Mechanical Turks, Amazon's Mechanical Turk, web services, blog aggregators, web searches, screen scraping, data and information, copyright and attribution… With the rise of “easy access to information” comes a relatively new, still untapped solution vertical: Answers…
Amazon offers its Mechanical Turk API, Google and Yahoo! both offer Answer products, which in turn relies on people to find and post the answers. A number of startups such as AskMeNow have emerged in this space as well.
And with these new answer solutions also come concerns related to copyright, attribution and compensation. Let me give you an example. If I hit the web and ask the question “What is an answer?”, I get back:
To “reply or respond to”, to “give the correct answer or solution to”.
The above are the answers I got back from a Google search.
But who's definition is this? I see no attribution other than “definitions on the web”. Someone spent the time to define and write this information. So why isn't there an attribution? Is that fair use? I am not a lawyer so I can't really say, but as an author I will say that the use of information without attribution is of great concern.
Content is king. And creating good and accurate content is not only hard, but it is expensive in many ways. And the web provides a shortcut to ask and find information and answers. And I am afraid the attribution problem will get worst with the new wave of Answer products that are coming out…
The following diagram shows the elements of a possible Answers engine:
Where… we have the source for most of the information/answers: the Web. The diagram also illustrates possible ways to extract information from the web: screen scraping, web searches, Mechanical Turks… Some “answer engines” may even implement a cache for performance purposes. You can see how information can easily be extracted from the web – without proper attribution and compensation. The local cache may even store this information without permission. This is a huge problem, because authors may be relying in users visiting their websites for generating revenue through advertising.

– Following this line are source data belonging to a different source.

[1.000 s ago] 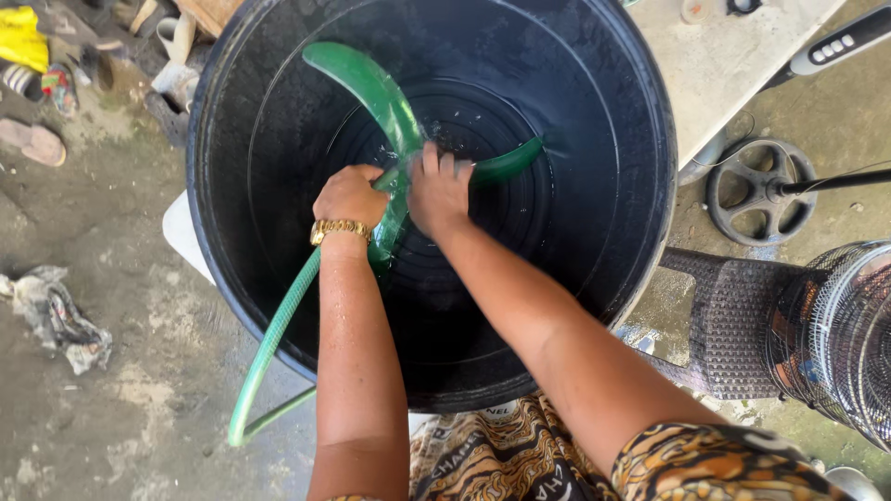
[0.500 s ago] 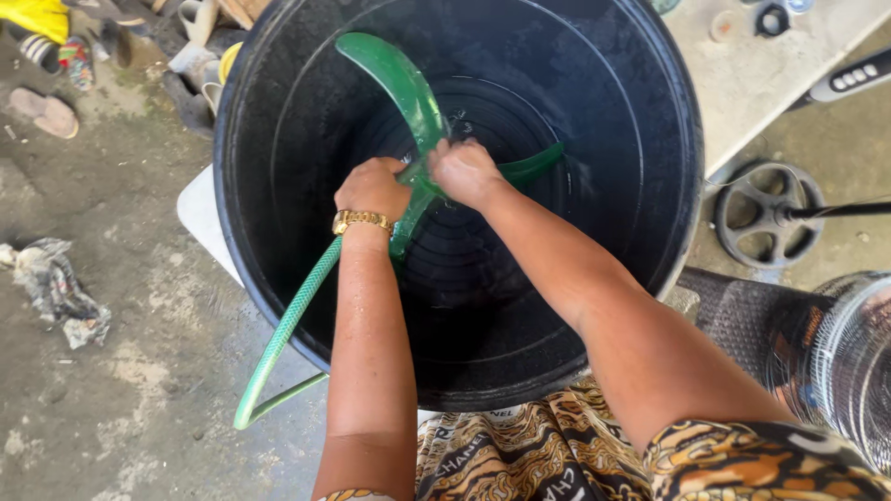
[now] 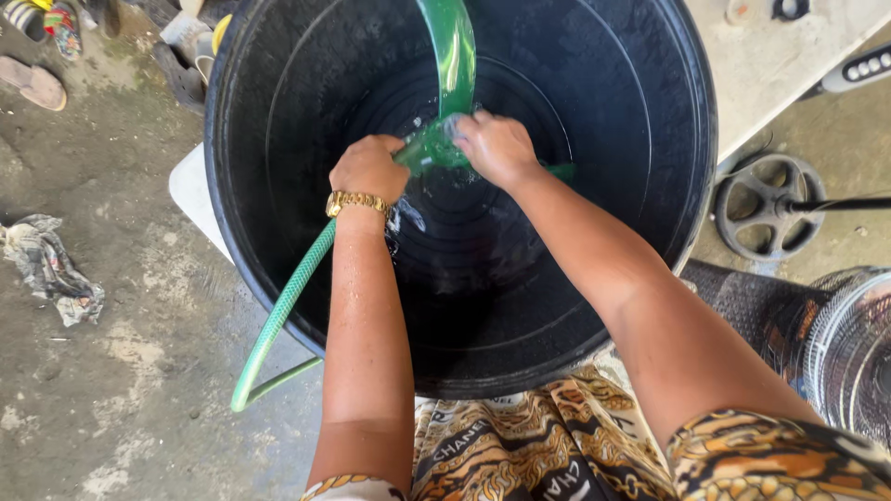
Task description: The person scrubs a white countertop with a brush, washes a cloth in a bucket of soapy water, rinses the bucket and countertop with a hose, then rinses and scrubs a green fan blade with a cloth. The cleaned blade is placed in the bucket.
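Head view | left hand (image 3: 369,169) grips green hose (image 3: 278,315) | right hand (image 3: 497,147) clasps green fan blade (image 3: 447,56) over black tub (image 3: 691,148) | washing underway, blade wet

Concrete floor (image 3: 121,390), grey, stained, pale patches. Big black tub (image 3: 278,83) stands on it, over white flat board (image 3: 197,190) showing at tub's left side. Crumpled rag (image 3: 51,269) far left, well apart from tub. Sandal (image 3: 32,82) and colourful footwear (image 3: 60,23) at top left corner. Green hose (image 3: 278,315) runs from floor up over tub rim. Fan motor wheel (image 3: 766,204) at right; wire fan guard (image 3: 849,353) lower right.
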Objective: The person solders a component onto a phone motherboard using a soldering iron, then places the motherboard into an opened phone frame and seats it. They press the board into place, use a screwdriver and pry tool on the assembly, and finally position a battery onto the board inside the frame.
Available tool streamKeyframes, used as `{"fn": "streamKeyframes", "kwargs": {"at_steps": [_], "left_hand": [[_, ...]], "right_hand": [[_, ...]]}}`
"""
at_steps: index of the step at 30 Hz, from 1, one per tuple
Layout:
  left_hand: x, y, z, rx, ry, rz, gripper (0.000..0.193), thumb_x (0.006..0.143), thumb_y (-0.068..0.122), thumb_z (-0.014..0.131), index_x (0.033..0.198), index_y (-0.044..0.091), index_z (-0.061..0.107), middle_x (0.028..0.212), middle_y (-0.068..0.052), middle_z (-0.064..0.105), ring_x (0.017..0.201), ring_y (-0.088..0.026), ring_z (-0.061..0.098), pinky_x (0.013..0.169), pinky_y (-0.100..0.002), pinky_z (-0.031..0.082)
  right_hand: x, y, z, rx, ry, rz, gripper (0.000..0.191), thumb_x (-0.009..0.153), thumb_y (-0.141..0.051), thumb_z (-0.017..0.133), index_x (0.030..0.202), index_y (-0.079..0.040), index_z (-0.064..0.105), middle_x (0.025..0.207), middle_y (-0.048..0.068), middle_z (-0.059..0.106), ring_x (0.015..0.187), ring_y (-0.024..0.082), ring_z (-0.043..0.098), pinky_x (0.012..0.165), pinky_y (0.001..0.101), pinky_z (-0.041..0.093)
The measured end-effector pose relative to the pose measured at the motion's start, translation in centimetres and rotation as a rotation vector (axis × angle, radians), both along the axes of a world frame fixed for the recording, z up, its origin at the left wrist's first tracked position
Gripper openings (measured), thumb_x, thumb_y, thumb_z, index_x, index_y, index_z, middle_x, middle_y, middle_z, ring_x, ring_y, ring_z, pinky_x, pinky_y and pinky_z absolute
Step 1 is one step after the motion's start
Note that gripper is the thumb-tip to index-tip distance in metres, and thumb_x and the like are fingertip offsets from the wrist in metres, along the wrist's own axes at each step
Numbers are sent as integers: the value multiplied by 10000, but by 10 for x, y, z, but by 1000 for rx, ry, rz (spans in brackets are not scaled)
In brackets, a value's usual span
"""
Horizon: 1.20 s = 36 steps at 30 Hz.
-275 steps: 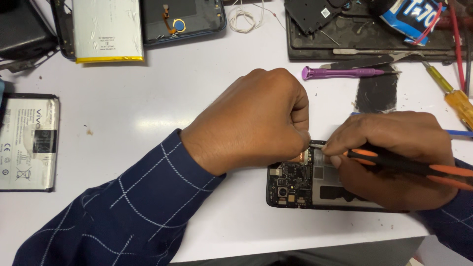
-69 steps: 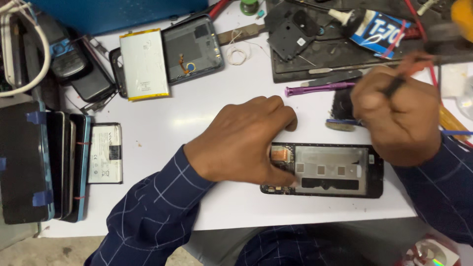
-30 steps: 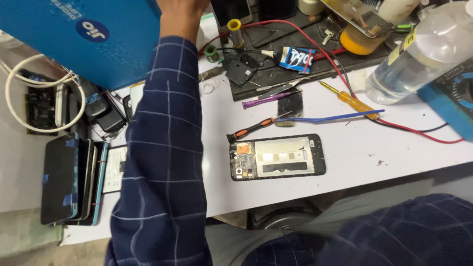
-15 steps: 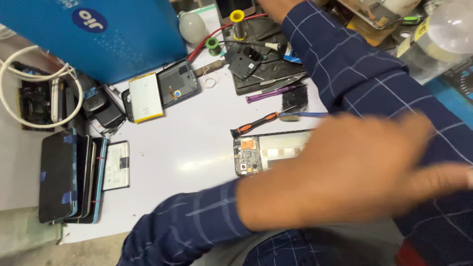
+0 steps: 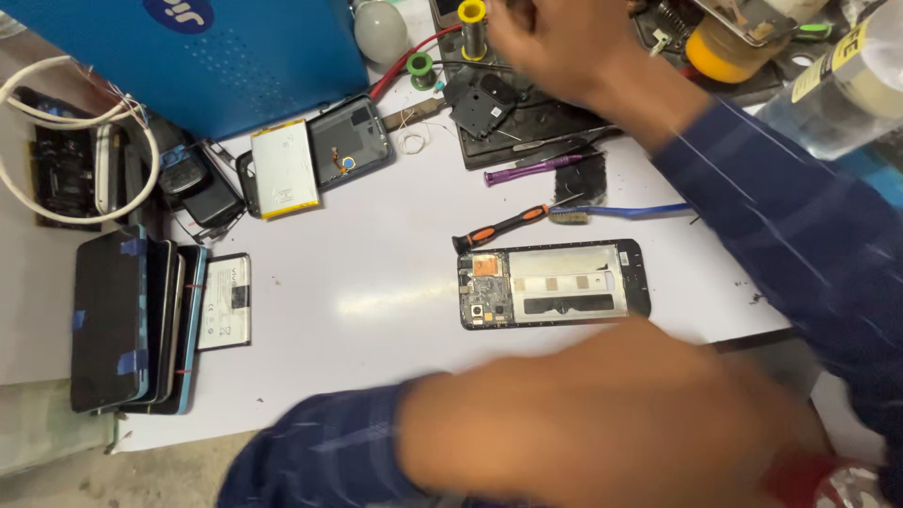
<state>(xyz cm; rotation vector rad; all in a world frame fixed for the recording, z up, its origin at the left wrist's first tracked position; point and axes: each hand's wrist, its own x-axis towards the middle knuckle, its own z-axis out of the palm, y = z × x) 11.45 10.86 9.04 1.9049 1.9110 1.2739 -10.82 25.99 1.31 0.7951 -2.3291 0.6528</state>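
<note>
An opened phone (image 5: 553, 284), back cover off and circuit board showing, lies flat on the white table (image 5: 376, 282). Neither hand touches it. My right hand (image 5: 555, 47) reaches over the far side, above a black work mat (image 5: 527, 122) and next to a yellow solder spool (image 5: 470, 19); its fingers are curled and whether they hold anything is hidden. My left hand (image 5: 743, 423) is a blur along the near table edge, in front of the phone. An orange-and-black screwdriver (image 5: 499, 227) lies just behind the phone.
A purple pry tool (image 5: 527, 170) and a blue-handled brush (image 5: 621, 211) lie beyond the screwdriver. Left: a stack of phones (image 5: 132, 325), a loose battery (image 5: 226, 301), another battery with a phone back (image 5: 315, 160). A blue box (image 5: 207, 56), bulb (image 5: 381, 33) and plastic bottle (image 5: 837, 85) stand behind.
My left arm has dropped from over the opened phone toward the near edge, uncovering it. My right hand has stayed reaching at the far side of the table.
</note>
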Motion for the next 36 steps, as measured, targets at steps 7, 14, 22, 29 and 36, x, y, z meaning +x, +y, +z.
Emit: {"fn": "streamKeyframes", "kwargs": {"at_steps": [7, 14, 22, 29, 36], "left_hand": [[-71, -88, -34, -439, 203, 640, 635, 661, 379, 867, 1119, 1, 641, 1031, -177, 655, 976, -384, 609, 804, -480, 479], [-86, -90, -78, -398, 46, 851, 324, 867, 334, 765, 985, 40, 696, 924, -115, 673, 900, -319, 639, 734, -440, 501], [-102, -80, -88, -321, 162, 942, 212, 899, 262, 763, 884, 57, 715, 864, -87, 667, 848, -282, 645, 702, -418, 508], [-108, -84, -92, 47, -159, 1104, 338, 988, 322, 728, 1112, 11, 683, 873, -52, 662, 719, -173, 586, 621, -323, 498], [-118, -72, -90, 511, -1023, 689, 619, 1026, 557, 386, 1230, 19, 614, 943, -59, 731, 771, -127, 707, 692, -263, 598]], "right_hand": [[146, 42, 13, 107, -313, 101, 405, 858, -296, 765, 1172, -50, 695, 972, 122, 688, 885, 266, 676, 708, 402, 551], [191, 38, -6, 271, -438, 237, 722, 793, -499, 724, 1337, -60, 545, 1294, 178, 589, 1223, 378, 503, 1004, 504, 386], [192, 34, -12, 309, -416, 249, 799, 754, -516, 746, 1347, -27, 529, 1295, 192, 602, 1206, 370, 524, 963, 492, 386], [196, 28, -4, 180, -330, 170, 836, 646, -475, 812, 1290, -9, 554, 1139, 189, 637, 1061, 359, 611, 886, 497, 479], [170, 18, 19, -117, -167, -84, 768, 678, -319, 918, 1237, 37, 530, 1101, 181, 601, 970, 310, 603, 819, 420, 502]]}}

Everyone is affected… from bloggers, to authors of books and technical papers, to Wikipedia… to anyone who provides content. The end-user benefits from this, as well as the answers companies and the people behind the mturks who research (Googles) the information and delivers it. But to whose expense? To the authors and the content providers expense. Bloggers and other content providers already have to battle blog aggregators and others that cannibalize without any respect. The next battlefront might be against the answers companies.
Since I don't have an answer to how to enforce attribution and compensation, I will be modifying my weblog's legal terms to not allow the extraction of information by Mechanical Turks, or screen scraping, or blog aggregators, or any other method that extracts information without proper attribution and compensation.
Web 2.0 is about collective use and collaboration… And referring to is not the same as extracting and cannibalizing from… Answers companies that uses other people's content, directly or indirectly, must do the fair thing: follow term of use, give proper attribution and show the money!
Easy, fast, and now access to answers has great revenue generating potential. And it is of great benefit to end-users. In mobile handsets we need such solution; a cheaper solution that competes against the expensive (carrier-based) 411. All I ask is for fair use of information on the web.